My muse is fickle.
Ever since I was very small, I worked with inspiration. I would hear a voice in my head whisper a poem to me, and I would write it down. My history of creation was always an inconsistent one, but by the time I was half-way through high school, I had over 200 poems written. Granted, half of them were your typical angsty teenager fare—I want to say a good 50 involve cigarettes or roses as a motif…don’t judge me—but they helped me develop my style. Of course, this all depended on whether inspiration hit at all.
As of late, I’ve been trying to force myself to create daily, whether I work on my short story, write a single line of a poem, some character dialogue, a love letter, or anything. The brain is a muscle, and it can only really channel my muse when the blood is pumping. Despite my best efforts, sometimes I will be either too busy out in the world or pre-occupied reblogging my life away on Tumblr. That doesn’t mean I’m not chiding myself for not writing—the days I don’t create—I try and make up for it double the next morning or I grumble to myself, brew some green tea, and try to suck up the fact that I wasted a day.
Last semester, during the last meeting of NYU’s Poetry Club, I took my writers to the famous Poet’s House on the Hudson River. The sun was streaming through clear windows, the setting was intimate, the poetry collection was expansive; I’m hard-pressed to think of a nicer afternoon, despite the long walk from the station. To mark the occasion, we brought in Loren Kleinman, a poet and writer with a large social media following. She told us, amidst readings and critiques and laughter, that whenever we are not writing, we are thinking about writing.
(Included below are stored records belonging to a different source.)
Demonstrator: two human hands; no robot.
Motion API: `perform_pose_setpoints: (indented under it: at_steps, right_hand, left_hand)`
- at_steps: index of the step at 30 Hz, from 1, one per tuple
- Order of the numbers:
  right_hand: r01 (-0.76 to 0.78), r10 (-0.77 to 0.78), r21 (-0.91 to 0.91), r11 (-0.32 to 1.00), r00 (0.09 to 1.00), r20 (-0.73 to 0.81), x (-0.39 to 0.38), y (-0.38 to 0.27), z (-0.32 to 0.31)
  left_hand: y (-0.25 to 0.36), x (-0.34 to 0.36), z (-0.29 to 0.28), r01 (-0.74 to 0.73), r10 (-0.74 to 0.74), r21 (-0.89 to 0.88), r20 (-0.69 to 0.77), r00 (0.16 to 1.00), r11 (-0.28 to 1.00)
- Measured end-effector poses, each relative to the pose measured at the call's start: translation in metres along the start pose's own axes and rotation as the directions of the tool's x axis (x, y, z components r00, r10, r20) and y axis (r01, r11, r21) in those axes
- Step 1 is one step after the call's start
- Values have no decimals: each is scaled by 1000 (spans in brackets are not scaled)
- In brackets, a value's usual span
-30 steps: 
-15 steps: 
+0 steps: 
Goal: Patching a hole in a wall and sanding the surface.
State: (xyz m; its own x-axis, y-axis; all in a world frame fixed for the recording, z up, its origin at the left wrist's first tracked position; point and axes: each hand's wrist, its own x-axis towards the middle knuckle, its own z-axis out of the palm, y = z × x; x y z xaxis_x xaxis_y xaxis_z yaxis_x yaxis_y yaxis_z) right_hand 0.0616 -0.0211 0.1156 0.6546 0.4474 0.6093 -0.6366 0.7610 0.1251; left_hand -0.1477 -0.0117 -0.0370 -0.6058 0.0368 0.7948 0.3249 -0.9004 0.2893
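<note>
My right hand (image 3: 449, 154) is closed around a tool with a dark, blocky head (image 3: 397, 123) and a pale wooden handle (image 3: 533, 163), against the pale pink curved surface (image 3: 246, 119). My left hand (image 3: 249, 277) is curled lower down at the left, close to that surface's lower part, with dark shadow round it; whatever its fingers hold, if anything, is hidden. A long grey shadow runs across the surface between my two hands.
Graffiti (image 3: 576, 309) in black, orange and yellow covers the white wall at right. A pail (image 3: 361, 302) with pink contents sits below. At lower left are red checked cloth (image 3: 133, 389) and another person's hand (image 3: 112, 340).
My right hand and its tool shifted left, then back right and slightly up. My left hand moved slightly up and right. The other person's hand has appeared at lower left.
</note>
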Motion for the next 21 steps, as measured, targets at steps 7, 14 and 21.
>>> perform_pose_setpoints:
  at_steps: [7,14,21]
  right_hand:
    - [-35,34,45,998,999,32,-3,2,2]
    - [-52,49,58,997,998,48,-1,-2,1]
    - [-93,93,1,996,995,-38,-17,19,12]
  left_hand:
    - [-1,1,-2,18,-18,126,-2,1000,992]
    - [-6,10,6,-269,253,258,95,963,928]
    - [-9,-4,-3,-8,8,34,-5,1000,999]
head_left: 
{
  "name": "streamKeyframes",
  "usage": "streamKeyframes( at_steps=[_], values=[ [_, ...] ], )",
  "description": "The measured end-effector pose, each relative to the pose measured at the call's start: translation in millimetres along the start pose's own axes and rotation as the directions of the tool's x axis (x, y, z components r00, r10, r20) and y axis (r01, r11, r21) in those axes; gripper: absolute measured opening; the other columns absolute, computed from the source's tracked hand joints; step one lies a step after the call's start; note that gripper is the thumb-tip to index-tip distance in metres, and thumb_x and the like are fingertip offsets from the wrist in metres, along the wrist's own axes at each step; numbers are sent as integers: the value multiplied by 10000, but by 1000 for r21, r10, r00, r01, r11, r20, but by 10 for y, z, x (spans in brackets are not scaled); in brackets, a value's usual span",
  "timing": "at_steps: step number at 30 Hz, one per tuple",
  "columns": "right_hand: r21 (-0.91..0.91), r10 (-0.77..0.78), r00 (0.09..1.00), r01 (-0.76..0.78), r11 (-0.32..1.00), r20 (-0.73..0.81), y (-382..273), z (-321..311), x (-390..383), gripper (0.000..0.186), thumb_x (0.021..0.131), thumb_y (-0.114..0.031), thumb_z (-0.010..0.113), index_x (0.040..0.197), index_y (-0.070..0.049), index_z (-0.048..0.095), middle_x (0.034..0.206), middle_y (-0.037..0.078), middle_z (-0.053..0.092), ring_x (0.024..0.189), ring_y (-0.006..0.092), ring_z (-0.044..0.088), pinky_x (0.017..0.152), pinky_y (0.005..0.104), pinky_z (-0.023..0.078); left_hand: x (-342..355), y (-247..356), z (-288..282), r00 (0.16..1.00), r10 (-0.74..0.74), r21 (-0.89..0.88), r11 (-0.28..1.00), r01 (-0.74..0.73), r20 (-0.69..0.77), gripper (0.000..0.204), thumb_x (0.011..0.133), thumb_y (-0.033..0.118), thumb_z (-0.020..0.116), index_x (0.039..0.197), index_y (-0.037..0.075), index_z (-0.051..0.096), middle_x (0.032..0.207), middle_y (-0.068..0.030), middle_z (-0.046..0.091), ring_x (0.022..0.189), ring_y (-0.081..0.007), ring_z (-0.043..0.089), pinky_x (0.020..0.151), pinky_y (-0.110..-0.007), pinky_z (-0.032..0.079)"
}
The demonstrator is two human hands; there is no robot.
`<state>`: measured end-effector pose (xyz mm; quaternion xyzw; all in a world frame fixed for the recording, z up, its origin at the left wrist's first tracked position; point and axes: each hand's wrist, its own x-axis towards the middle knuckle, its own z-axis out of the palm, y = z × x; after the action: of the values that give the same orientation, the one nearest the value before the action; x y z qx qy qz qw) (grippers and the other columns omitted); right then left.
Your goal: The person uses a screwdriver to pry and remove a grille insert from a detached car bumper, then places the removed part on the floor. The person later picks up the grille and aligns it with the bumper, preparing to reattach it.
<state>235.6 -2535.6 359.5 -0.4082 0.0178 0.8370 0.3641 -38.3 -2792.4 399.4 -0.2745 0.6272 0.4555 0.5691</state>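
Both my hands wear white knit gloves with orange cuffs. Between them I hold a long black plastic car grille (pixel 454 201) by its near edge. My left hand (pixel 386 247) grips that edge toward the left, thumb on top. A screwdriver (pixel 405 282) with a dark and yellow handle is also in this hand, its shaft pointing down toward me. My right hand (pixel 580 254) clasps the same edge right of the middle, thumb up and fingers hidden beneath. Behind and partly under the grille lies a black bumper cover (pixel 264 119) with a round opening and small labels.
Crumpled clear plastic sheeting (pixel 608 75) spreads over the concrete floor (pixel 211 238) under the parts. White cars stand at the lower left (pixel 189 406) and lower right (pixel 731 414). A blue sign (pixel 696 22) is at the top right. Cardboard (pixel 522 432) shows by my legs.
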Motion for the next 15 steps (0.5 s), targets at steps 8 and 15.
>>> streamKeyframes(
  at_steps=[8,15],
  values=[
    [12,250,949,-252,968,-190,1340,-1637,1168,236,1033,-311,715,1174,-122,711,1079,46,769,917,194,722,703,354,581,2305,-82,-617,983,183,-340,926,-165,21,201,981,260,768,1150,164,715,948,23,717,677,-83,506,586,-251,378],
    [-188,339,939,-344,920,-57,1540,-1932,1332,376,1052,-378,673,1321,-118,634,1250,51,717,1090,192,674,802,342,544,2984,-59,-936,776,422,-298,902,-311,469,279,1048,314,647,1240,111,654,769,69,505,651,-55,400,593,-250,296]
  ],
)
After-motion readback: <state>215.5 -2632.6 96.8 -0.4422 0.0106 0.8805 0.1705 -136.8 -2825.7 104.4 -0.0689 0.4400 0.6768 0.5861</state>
It’s true; the job is 24/7, and that’s exhausting, but the mind of an artist is an extraordinary machine (any Fiona Apple fans out there? No? Just me?), pumping the brain full of fumes and laughing gas and oxygen and the same damn command: create, create, create! Whether we answer the call is another matter altogether.
I’m here to tell you, all of you who have been blessed and cursed with the inclination to create, that it’s okay to plan on creating and then not coming through. It’s okay to write down your ideas and feel tired. It’s okay to take a day off creation, no matter how pestering your muse is. It's okay to not be able to channel anything, or to create something less than satisfying. It's all improvements, all steps toward a "Eureka" moment.
This week, The Odyssey at NYU takes you inside the mind of the artist and the little pleasures they cultivate to stay sane: walking by a lemonade stand, looking at sunflowers on a subpar day, and the troubling promise of “forevers.” Lofty high art aside, we remind you that getting lost in your mind is okay as long as you stay awake to what’s going on in this world: interns are still going unpaid and grumbling while they get coffee, Millennials aren’t as informed as they could be, and society still cannot accept that women have nipples.
My point is the following: when you’re not creating, look at the world around you. Learn, inform yourself, arm yourselves with knowledge. With the mind in constant motion, your muse can’t help but come forth, and your creations will not only be beautiful, but meaningful.
Thank you for coming to us, whether to entertain or inform yourself. And remember, with our art and with our choices, we can be a generation that truly brings a positive change. So create, friends! Just don’t exhaust those beautiful brains; sometimes a micronap is necessary, no matter how much you think you don’t need it.